(REQUIRED WORK) Among the lines below, copy each one in which "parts" appears.
───── THE DATA
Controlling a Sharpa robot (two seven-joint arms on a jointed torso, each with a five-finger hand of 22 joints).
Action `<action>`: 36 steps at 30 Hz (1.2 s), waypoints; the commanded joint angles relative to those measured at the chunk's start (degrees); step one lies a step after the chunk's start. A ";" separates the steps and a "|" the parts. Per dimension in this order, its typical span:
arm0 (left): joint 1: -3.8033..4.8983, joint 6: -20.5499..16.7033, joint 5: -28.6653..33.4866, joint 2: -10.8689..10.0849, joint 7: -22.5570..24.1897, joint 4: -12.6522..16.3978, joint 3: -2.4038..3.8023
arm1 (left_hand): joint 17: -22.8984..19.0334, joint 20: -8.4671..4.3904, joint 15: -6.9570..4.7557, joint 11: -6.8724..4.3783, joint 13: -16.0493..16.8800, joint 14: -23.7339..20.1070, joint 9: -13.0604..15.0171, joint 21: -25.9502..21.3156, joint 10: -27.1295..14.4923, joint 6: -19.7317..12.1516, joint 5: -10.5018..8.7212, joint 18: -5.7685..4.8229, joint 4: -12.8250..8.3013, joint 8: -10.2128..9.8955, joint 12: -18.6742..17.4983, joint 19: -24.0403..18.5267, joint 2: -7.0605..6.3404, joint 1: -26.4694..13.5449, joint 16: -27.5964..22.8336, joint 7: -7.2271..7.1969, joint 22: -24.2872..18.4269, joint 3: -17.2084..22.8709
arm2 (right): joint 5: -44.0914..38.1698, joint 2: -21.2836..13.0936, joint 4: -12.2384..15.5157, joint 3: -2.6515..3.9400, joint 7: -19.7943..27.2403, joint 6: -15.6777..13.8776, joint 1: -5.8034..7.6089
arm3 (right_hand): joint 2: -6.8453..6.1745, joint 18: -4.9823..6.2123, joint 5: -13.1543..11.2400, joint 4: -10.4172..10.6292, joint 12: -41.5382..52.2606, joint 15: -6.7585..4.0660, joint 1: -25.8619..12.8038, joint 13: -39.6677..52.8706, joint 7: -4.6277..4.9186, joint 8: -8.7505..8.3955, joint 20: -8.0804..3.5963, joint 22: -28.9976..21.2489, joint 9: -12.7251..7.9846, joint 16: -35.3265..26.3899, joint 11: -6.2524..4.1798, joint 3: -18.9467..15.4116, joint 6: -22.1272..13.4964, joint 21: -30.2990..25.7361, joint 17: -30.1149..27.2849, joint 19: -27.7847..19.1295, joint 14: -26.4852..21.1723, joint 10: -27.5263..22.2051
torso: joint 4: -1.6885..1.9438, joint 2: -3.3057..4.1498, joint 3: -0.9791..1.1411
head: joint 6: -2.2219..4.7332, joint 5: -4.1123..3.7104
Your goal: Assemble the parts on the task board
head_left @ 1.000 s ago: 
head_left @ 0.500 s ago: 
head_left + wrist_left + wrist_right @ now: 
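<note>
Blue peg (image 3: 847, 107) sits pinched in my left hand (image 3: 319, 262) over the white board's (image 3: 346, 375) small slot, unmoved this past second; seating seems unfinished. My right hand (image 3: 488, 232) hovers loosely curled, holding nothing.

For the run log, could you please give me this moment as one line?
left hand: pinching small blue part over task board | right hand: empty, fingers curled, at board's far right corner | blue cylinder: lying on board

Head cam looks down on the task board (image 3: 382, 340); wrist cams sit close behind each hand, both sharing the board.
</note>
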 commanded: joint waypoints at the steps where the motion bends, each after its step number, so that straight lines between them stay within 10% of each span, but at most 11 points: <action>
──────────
(TASK SOLUTION)
Action `<action>`: 36 steps at 30 Hz (1.2 s), waypoints; the commanded joint angles relative to those measured at the chunk's start (degrees); step one lies a step after the chunk's start. A ";" separates the steps and a "|" the parts. Per dimension in this order, its typical span:
Your goal: Assemble the parts on the task board

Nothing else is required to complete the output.